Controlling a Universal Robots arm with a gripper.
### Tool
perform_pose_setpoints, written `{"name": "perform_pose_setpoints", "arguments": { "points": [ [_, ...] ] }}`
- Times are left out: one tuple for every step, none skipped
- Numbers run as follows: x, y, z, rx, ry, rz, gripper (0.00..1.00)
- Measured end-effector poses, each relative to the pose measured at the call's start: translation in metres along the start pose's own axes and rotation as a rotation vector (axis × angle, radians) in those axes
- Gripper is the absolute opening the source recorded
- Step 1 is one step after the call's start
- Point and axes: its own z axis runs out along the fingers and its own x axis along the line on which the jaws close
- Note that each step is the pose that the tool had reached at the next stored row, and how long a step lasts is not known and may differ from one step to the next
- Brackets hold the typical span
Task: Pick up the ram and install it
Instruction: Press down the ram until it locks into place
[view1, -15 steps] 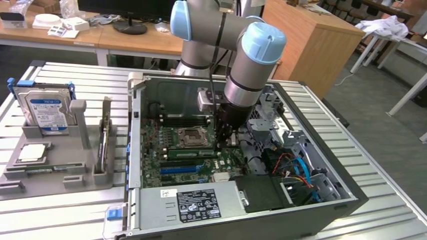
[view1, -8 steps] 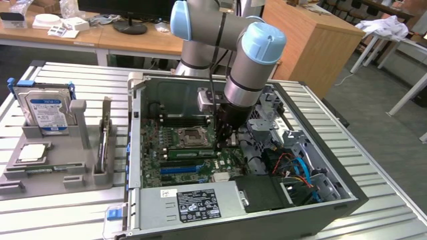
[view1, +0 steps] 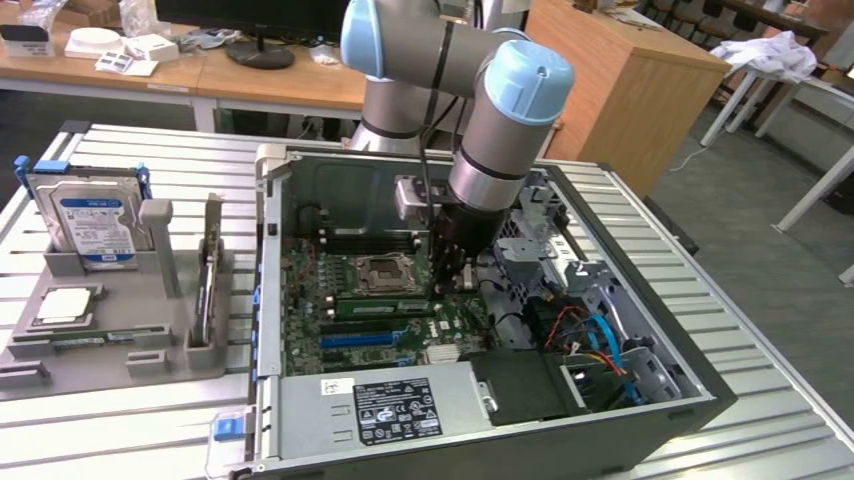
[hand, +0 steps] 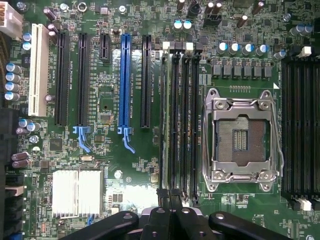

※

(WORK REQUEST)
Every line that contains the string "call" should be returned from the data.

(YOUR SOLUTION)
- Measured end-effector poses, each relative to the pose measured at the call's start: translation in metres along the start pose's own axes and rotation as a rotation vector (axis × angle, radians) in those axes
- Step 1 is one step after the call's start

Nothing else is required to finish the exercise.